▶ _BRIEF_
Exactly the lines from the start of the data below through the line containing "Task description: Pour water" must be returned, and no others.

▶ _EXERCISE DATA_
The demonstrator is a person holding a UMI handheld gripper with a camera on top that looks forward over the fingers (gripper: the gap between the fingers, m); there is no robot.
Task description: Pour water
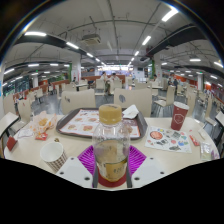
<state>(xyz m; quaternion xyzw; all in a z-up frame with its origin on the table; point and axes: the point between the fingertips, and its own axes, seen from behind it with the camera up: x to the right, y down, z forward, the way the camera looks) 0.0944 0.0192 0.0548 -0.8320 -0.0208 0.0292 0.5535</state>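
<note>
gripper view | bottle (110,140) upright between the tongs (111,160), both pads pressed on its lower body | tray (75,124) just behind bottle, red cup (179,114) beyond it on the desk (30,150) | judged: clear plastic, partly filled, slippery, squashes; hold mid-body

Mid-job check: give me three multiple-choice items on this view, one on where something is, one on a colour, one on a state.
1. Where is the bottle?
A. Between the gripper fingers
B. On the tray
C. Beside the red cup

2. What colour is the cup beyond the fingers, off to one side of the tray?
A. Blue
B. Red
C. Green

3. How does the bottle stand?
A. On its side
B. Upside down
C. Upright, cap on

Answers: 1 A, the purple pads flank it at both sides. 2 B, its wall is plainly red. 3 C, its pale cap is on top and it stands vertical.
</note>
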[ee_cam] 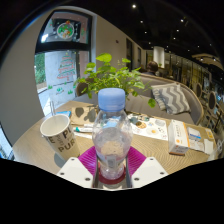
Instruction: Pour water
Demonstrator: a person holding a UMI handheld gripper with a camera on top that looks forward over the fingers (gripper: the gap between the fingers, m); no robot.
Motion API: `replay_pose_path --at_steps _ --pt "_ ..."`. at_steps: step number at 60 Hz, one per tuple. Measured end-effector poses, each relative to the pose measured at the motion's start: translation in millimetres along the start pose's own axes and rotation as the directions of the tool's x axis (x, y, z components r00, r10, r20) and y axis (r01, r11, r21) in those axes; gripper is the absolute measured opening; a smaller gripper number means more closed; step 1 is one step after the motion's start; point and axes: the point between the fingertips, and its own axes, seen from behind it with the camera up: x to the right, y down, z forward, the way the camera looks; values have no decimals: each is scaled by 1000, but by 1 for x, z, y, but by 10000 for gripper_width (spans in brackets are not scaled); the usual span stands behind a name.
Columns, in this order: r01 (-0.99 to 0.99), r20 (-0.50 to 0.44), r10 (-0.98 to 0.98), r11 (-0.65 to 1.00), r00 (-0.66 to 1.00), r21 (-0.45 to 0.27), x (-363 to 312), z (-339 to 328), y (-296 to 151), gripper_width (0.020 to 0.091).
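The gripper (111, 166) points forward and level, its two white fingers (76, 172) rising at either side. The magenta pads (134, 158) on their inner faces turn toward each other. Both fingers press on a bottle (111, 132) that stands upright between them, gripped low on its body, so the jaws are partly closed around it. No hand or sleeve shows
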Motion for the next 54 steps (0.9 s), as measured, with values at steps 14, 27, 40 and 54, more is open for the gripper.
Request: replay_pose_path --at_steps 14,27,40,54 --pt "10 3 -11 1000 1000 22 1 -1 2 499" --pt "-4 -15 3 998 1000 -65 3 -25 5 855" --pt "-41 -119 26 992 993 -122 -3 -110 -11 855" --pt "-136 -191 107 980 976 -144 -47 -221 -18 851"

▶ _TASK RESULT_
The demonstrator is a person holding a UMI handheld gripper with a camera on top that looks forward over the fingers (gripper: the gap between the fingers, m); there is no robot.
Task description: Pour water

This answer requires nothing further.